Task
From the entries below, tally how many lines contain "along" and report only that figure.

*** Input

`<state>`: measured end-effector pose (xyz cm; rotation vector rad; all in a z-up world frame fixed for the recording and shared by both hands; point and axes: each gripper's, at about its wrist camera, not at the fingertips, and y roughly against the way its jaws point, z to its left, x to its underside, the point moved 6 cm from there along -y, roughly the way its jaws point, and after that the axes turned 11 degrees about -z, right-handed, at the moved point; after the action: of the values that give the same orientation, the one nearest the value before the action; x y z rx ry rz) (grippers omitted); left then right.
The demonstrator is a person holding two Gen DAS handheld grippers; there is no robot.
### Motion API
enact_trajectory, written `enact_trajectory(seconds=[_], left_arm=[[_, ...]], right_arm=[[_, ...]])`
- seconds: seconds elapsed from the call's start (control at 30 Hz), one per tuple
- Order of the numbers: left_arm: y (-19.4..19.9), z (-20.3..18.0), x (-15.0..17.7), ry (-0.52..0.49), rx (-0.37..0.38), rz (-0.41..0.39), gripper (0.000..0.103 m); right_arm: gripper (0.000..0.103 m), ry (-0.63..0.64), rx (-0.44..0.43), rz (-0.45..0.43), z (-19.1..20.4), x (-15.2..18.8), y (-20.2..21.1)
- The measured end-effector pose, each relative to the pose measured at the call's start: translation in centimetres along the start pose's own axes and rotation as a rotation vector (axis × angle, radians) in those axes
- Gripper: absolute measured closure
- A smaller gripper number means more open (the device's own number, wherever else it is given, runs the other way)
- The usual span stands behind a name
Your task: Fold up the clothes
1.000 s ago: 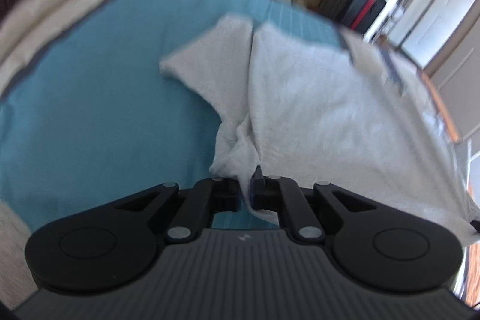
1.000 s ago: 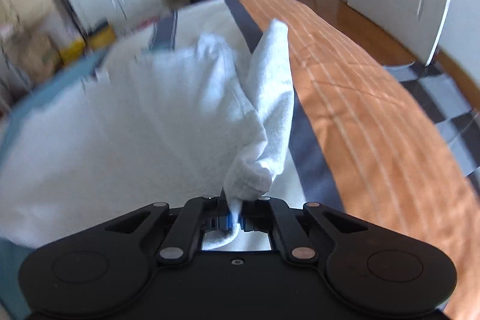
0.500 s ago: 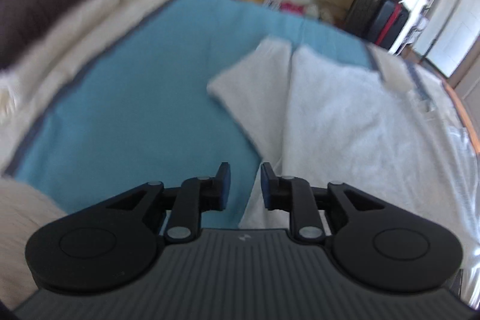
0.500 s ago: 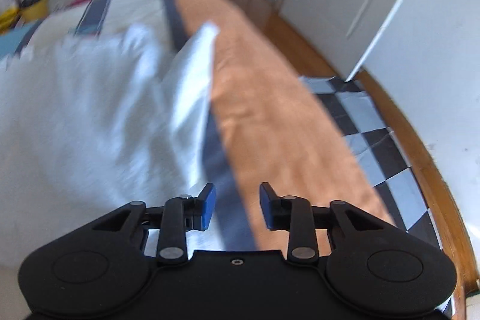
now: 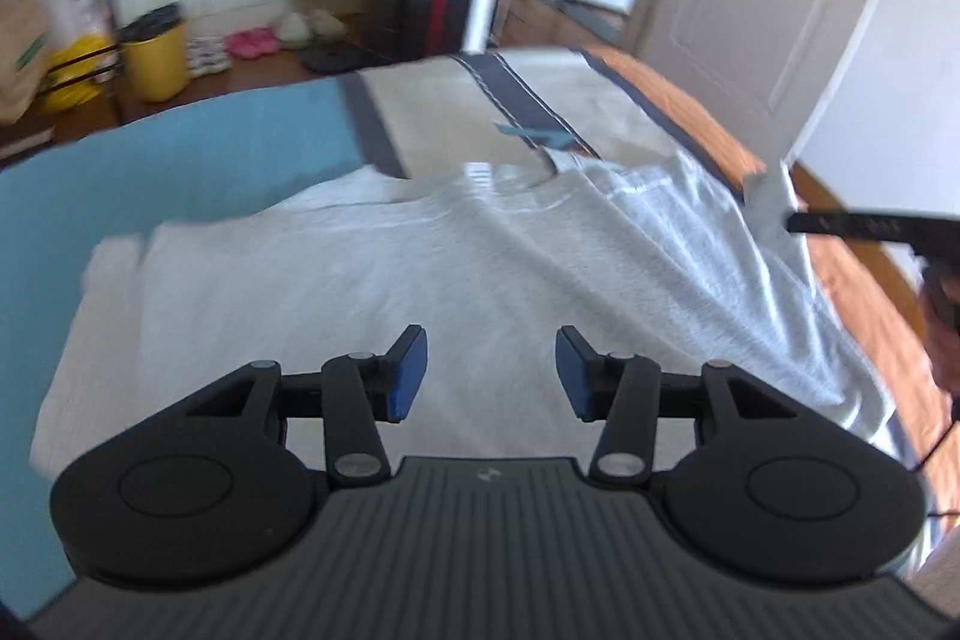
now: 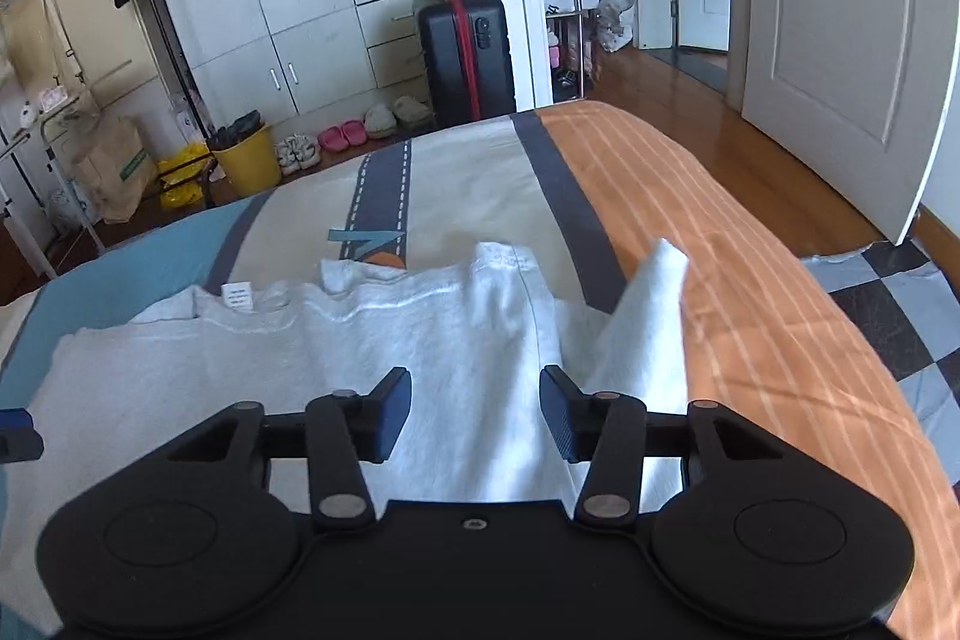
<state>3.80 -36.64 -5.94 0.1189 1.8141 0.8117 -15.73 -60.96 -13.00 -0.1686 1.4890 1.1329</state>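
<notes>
Both my left gripper [image 5: 491,370] and right gripper [image 6: 475,412] are opening, nothing between the jaws. The white shirt [image 6: 300,370] lies spread across the bed [image 6: 750,280], its sleeve [image 6: 648,316] toward the orange edge. I should pinch that sleeve cleanly and fold it inward.

Both grippers tilt downward with jaws opening and nothing between them — the left gripper [image 5: 491,373] and the right gripper [image 6: 475,413]. The right one's black finger also shows at the left view's right edge.
</notes>
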Motion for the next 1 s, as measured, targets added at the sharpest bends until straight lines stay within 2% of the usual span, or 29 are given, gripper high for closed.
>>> enact_trajectory(seconds=[0.13, 0.2, 0.27, 0.37, 0.43, 0.47, 0.53, 0.6, 0.7, 0.83, 0.93, 1.0], left_arm=[[-3.8, 1.3, 0.3, 0.002, 0.010, 0.028, 0.055], [-4.9, 2.2, 1.2, 0.027, 0.020, 0.033, 0.055], [-5.8, 3.1, 1.7, 0.048, 0.010, 0.003, 0.055], [-7.2, 4.0, 1.8, 0.067, -0.030, -0.039, 0.055], [-8.0, 4.4, 1.9, 0.075, -0.029, -0.042, 0.055], [-8.5, 4.7, 1.9, 0.078, -0.029, -0.044, 0.055], [-9.0, 4.7, 1.9, 0.068, -0.032, -0.052, 0.055], [-9.0, 4.6, 1.9, 0.040, -0.061, -0.065, 0.055], [-9.0, 4.8, 2.1, 0.001, -0.137, -0.080, 0.055], [-9.5, 6.2, 3.0, -0.001, -0.197, -0.022, 0.055], [-9.5, 7.3, 3.1, -0.009, -0.252, -0.020, 0.054], [-9.3, 7.9, 2.9, -0.007, -0.276, -0.010, 0.052]], right_arm=[[0.050, -0.070, 0.063, 0.112, -1.8, 0.7, -5.0], [0.050, -0.129, 0.052, 0.163, -2.3, 1.0, -6.4], [0.047, -0.123, 0.055, 0.152, -2.6, 0.9, -7.3], [0.045, -0.062, 0.125, 0.102, -2.8, 1.0, -8.2], [0.046, -0.067, 0.094, 0.087, -2.6, 1.1, -8.8], [0.048, -0.064, 0.070, 0.071, -2.2, 1.0, -9.0], [0.067, 0.022, 0.066, 0.021, -1.2, 0.7, -8.9], [0.096, 0.139, 0.095, -0.007, -0.4, 0.5, -8.8], [0.098, 0.162, 0.119, -0.049, -0.5, -0.3, -8.1], [0.100, 0.217, 0.221, -0.122, -1.7, -1.7, -6.5], [0.100, 0.224, 0.222, -0.104, -2.1, -0.7, -7.5], [0.100, 0.133, 0.234, -0.074, -3.3, -0.3, -8.1]])
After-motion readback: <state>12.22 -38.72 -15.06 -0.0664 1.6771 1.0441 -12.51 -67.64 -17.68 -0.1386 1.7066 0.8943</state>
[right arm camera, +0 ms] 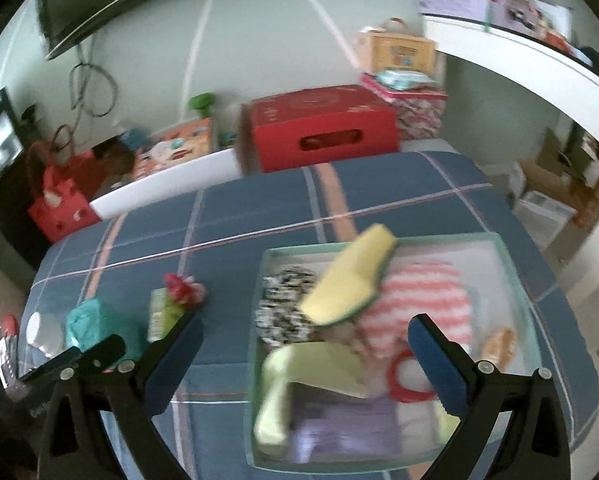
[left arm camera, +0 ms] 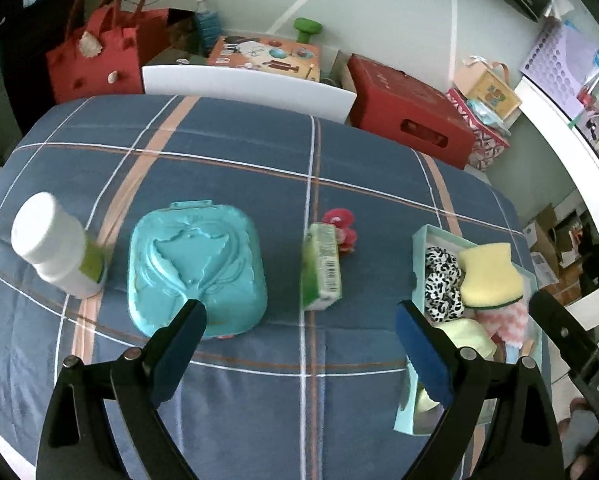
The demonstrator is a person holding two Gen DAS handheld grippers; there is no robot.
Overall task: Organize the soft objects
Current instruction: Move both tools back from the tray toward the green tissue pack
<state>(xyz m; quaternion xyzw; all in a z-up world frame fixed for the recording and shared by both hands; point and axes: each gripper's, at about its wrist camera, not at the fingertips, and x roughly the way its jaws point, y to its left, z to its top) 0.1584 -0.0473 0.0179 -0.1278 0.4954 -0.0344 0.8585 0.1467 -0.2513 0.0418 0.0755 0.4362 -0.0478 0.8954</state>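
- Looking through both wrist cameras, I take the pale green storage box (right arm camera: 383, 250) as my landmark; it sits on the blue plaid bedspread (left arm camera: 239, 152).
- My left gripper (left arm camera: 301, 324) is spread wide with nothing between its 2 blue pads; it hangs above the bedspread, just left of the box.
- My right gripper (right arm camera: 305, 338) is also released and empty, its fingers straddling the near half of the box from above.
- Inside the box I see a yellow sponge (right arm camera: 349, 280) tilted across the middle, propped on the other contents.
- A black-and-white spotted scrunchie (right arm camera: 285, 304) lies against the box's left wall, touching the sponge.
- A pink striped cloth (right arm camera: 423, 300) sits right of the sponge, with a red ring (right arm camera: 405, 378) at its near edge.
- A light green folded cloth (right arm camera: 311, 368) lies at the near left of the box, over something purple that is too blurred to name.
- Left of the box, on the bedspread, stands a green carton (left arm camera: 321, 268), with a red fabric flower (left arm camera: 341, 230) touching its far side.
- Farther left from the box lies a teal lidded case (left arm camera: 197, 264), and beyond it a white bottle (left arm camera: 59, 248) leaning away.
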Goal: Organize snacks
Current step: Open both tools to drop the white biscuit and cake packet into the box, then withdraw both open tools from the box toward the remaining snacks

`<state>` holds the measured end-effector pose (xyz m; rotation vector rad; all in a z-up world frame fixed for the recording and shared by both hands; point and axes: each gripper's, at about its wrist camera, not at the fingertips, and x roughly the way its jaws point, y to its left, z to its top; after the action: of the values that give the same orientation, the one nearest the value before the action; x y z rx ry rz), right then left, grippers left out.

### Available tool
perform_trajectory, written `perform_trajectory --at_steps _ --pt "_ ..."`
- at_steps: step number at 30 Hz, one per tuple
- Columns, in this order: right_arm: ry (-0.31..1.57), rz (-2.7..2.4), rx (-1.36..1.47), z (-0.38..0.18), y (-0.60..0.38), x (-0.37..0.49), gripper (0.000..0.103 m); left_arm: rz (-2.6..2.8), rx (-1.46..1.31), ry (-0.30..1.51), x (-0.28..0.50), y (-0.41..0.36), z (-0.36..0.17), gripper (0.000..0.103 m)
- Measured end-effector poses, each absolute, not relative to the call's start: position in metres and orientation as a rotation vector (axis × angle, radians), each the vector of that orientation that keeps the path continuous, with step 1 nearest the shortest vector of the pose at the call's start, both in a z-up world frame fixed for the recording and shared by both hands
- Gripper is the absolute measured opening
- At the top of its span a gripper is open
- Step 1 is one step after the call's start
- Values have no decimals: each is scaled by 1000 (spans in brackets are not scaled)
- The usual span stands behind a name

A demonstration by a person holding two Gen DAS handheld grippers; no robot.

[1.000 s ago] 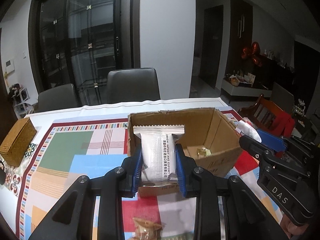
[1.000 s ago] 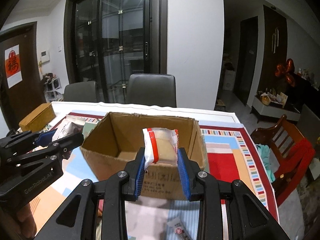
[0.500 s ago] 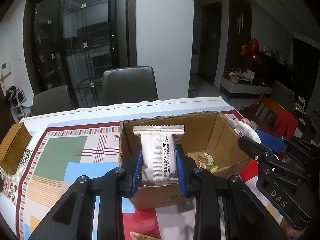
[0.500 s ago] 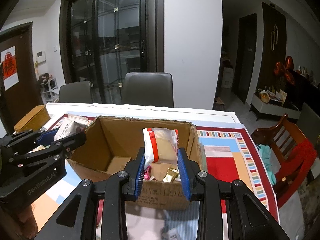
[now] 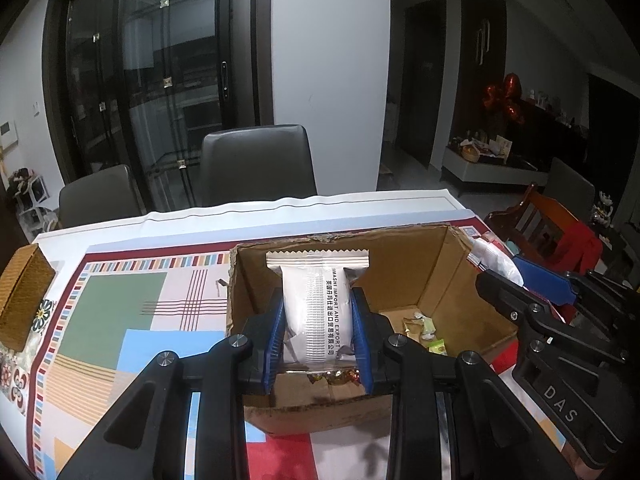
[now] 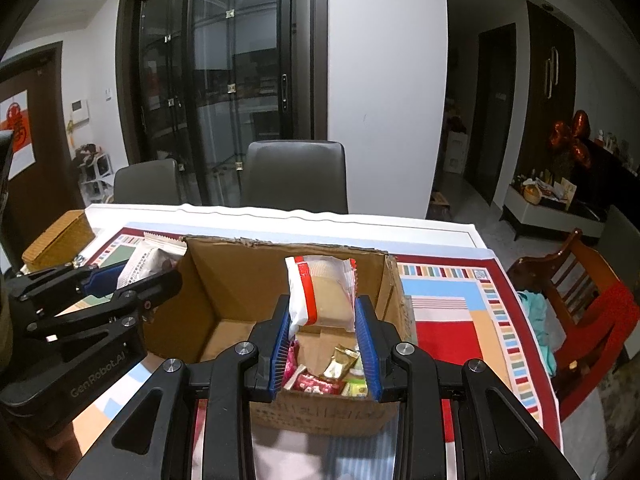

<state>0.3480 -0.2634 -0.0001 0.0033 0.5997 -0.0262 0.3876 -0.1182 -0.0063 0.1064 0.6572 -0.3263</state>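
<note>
Left wrist view: left gripper (image 5: 318,334) clamps an upright white foil snack packet (image 5: 316,312) above the open brown cardboard box (image 5: 452,268), while right gripper (image 6: 322,334) pinches a red-and-white wrapped cake (image 6: 320,294) over small snacks (image 6: 336,376) inside.

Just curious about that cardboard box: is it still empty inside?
No, several small wrapped snacks already lie on the floor of the cardboard box.

left hand-held gripper (image 5: 318,330) clamped, right hand-held gripper (image 6: 322,330) clamped

White snack packet (image 5: 316,312) over cardboard box (image 5: 400,272)
</note>
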Motion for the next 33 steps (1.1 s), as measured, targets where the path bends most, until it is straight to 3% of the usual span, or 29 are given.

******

Written response
2